TASK DESCRIPTION »
To complete this task, print all the data below exactly but leave out the images.
──────────────────────────────
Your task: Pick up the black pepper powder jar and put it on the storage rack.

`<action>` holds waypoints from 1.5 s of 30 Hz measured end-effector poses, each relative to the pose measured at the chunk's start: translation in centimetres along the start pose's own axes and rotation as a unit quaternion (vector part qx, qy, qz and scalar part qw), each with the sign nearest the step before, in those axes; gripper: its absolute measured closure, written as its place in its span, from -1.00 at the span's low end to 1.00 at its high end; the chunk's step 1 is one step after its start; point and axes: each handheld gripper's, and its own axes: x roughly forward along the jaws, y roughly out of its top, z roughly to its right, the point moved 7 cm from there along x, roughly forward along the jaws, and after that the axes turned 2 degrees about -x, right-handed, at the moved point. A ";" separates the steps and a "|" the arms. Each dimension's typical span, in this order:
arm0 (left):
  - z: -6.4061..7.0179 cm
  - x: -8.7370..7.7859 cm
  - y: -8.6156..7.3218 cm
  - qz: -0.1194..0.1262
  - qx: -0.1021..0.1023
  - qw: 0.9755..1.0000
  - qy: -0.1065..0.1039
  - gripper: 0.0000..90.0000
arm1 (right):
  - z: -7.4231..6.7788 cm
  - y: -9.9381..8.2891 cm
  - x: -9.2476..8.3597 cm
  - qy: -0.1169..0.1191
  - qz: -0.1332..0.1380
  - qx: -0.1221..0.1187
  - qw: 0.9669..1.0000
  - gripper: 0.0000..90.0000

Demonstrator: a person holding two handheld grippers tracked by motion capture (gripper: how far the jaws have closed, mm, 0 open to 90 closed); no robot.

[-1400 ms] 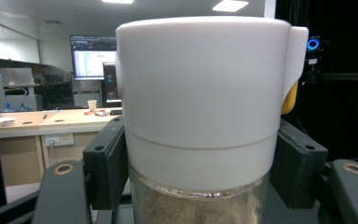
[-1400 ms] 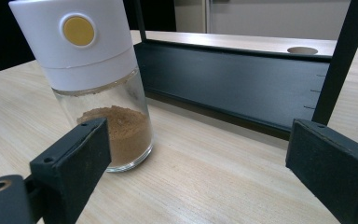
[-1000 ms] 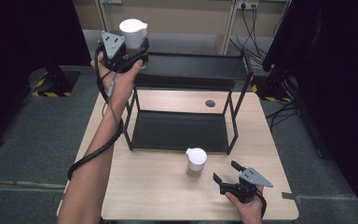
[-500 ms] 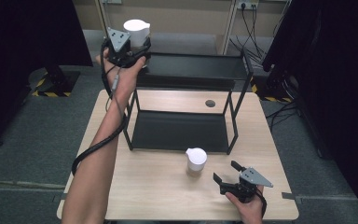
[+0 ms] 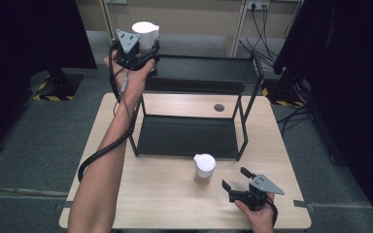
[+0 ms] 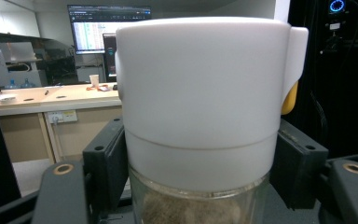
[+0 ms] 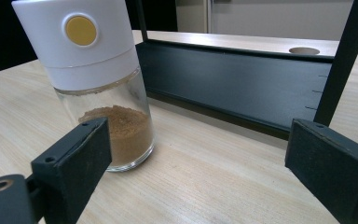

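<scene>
My left gripper (image 5: 143, 48) is raised at the far left end of the black rack's top shelf (image 5: 209, 70), shut on a glass spice jar with a white lid (image 5: 144, 33). In the left gripper view that jar (image 6: 200, 107) stands upright between both pads (image 6: 105, 163), with brown powder at its bottom. A second jar of the same kind (image 5: 204, 166) stands on the table in front of the rack. My right gripper (image 5: 235, 178) rests near the table's front edge, open, just right of this jar (image 7: 102, 84) and apart from it.
The two-tier black rack takes up the table's middle; its lower shelf (image 5: 187, 136) is bare. A round cable hole (image 5: 218, 107) sits in the wooden tabletop (image 5: 155, 204) behind it. A cable trails from the left gripper along the forearm.
The left gripper with its jar has drifted slightly to the right above the rack's top left corner. The right gripper and the jar on the table have stayed put.
</scene>
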 end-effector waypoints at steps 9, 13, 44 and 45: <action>0.0 0.1 0.2 -0.006 -0.001 1.000 0.000 -0.33 | -0.1 0.0 0.0 0.000 0.001 -0.002 1.000 -0.84; -0.1 0.2 0.3 -0.007 -0.001 1.000 -0.001 -0.33 | 0.0 0.0 0.0 0.000 0.000 -0.003 1.000 -0.84; -0.8 -3.7 0.2 0.015 -0.019 0.999 -0.030 -0.62 | -0.1 0.1 0.0 0.000 -0.003 -0.007 1.000 -0.84; -0.8 -3.9 0.2 0.016 -0.017 0.999 -0.030 -0.62 | -0.1 0.0 0.0 0.000 -0.002 -0.007 1.000 -0.84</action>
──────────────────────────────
SOLUTION FOR THIS PROBLEM »
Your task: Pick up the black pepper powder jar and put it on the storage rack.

`<action>` holds waypoints from 1.5 s of 30 Hz measured end-effector poses, each relative to the pose measured at the chunk's start: translation in centimetres along the start pose's own axes and rotation as a unit quaternion (vector part qx, qy, qz and scalar part qw), each with the sign nearest the step before, in those axes; gripper: its absolute measured closure, written as its place in its span, from -1.00 at the span's low end to 1.00 at its high end; the chunk's step 1 is one step after its start; point and axes: each handheld gripper's, and its own axes: x roughly forward along the jaws, y roughly out of its top, z roughly to its right, the point moved 7 cm from there along x, roughly forward along the jaws, and after that the axes turned 2 degrees about -x, right-handed, at the moved point. A ";" separates the steps and a "|" the arms. Each dimension's typical span, in this order:
arm0 (left):
  - z: -6.4061..7.0179 cm
  - x: -8.7370..7.7859 cm
  - y: -8.6156..7.3218 cm
  - qz: -0.1194..0.1262
  - qx: -0.1021..0.1023
  - qw: 0.9755..1.0000
  - qy: -0.1065..0.1039
  - gripper: 0.0000..90.0000
arm1 (right):
  - z: -7.4231..6.7788 cm
  - y: -9.9381..8.2891 cm
  - x: -9.2476..8.3597 cm
  - qy: -0.1169..0.1191
  - qz: -0.1332..0.1380
  - qx: -0.1221..0.1187
  - qw: 0.9669..1.0000
  - gripper: 0.0000..90.0000

Demonstrator: a person holding two handheld grippers tracked by motion capture (gripper: how far the jaws have closed, mm, 0 open to 90 closed); no robot.

[-1400 ms] 
[-1400 ms] 
[-1000 ms] 
[-500 ms] 
[+0 ms] 
[+0 ms] 
[+0 ms] 

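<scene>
My left gripper (image 5: 143, 48) is raised at the far left end of the black rack's top shelf (image 5: 209, 70), shut on a glass spice jar with a white lid (image 5: 144, 33). In the left gripper view that jar (image 6: 200, 107) stands upright between both pads (image 6: 105, 163), with brown powder at its bottom. A second jar of the same kind (image 5: 204, 166) stands on the table in front of the rack. My right gripper (image 5: 235, 178) rests near the table's front edge, open, just right of this jar (image 7: 102, 84) and apart from it.
The two-tier black rack takes up the table's middle; its lower shelf (image 5: 187, 136) is bare. A round cable hole (image 5: 218, 107) sits in the wooden tabletop (image 5: 155, 204) behind it. A cable trails from the left gripper along the forearm.
The left gripper with its jar has drifted slightly to the right above the rack's top left corner. The right gripper and the jar on the table have stayed put.
</scene>
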 end-effector waypoints at steps 9, 13, 44 and 45: <action>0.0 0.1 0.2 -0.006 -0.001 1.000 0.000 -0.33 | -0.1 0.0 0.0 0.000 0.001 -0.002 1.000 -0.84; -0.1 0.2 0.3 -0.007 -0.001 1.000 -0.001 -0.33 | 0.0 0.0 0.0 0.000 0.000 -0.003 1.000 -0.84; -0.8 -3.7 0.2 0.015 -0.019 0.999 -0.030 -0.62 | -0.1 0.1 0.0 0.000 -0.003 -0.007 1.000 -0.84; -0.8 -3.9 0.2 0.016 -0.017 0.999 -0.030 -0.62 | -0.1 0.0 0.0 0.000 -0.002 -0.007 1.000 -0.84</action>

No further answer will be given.